Likely small business verticals:
Real estate
Lawyers
Recruiters
Financial services
Consultants (Speakers, Trainers, Consultants, etc…)
Creatives/Marketers
Wedding Photographers/Wedding Vertical
Each has a separate strategy that seems to apply to it. I would obviously try to focus on the 2 or 3 that made the most sense from a strategy and passion perspective.
Version 1:
Content Strategy
Online PR/Blogger Relations
Content Creation
Listening strategy (including analytics)
Version 2:
Landing page to list-bait and/or Sale page that converts
Email content (aka autoresponder)
Listening strategy (including analytics and CRM)
Version 3: More options
Training/Educational programs (WordPress, online copywriting, community building, Linked In, B2B strategies, collaboration & productivity, time management, video, podcasting, linkbait strategies, etc..)

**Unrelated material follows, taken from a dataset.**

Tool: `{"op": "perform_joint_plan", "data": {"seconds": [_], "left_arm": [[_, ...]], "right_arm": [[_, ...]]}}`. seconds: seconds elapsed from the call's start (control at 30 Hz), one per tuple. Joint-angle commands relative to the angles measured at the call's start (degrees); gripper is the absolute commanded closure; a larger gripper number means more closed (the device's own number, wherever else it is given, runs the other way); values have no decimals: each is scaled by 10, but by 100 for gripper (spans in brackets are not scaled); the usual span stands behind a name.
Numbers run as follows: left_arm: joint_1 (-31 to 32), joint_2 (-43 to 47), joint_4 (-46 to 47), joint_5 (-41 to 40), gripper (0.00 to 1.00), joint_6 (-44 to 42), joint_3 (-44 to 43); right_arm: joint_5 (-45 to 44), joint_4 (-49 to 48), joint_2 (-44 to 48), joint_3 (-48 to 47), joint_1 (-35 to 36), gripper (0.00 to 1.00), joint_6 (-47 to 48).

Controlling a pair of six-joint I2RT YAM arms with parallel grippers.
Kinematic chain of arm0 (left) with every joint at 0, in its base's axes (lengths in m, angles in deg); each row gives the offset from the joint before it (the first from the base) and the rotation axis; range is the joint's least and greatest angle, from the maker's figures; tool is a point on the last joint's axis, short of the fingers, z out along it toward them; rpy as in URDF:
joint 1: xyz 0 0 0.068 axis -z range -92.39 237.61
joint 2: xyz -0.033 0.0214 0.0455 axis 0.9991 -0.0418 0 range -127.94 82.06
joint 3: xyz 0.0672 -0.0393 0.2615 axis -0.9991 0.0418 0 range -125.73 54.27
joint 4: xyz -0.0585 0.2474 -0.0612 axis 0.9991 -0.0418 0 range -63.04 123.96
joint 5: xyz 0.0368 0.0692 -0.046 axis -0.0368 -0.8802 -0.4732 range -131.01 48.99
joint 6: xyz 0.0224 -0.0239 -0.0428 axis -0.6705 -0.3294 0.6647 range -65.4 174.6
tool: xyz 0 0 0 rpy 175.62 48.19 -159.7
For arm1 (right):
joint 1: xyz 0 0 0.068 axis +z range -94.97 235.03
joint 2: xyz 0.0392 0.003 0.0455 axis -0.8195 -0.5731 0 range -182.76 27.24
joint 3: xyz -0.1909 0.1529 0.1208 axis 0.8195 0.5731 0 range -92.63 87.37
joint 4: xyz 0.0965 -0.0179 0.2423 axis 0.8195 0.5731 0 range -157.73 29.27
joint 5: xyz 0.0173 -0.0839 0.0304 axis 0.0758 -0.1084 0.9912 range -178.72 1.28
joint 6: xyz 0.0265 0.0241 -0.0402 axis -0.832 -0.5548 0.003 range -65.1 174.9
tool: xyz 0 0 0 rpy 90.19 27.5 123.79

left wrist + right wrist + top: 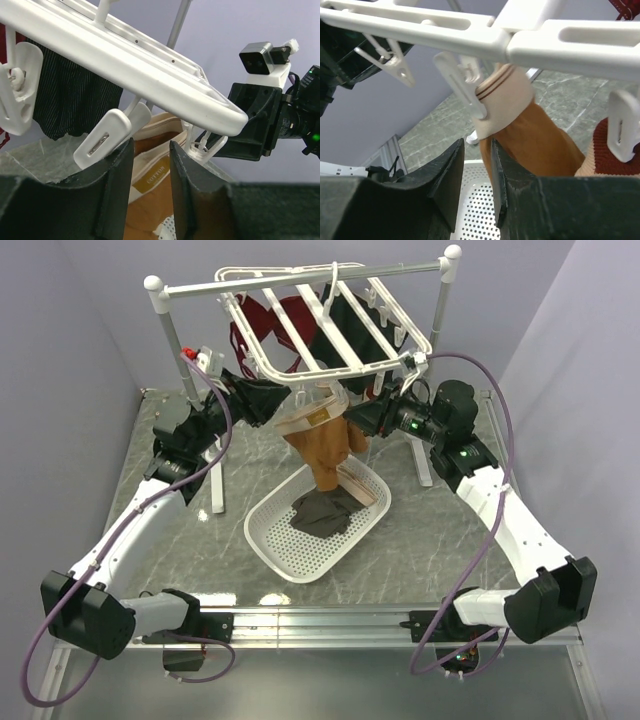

Social media for internal communications and other functions
Other online marketing functions & integration with offline campaigns
I think charging one fee doesn’t quite make sense unless you speak to a specific industry you are serving, because thats when you can really understand what the specific value proposition & ROI is.
Benchmarking versus firms can be helpful, but a solo practitioner is really providing a different service is 95% of cases intellectual capital wise. Although its certainly nice to be able to say that these five small business firms charge X, while I charge Y–suggesting to potential clients that the alternatives are more expensive.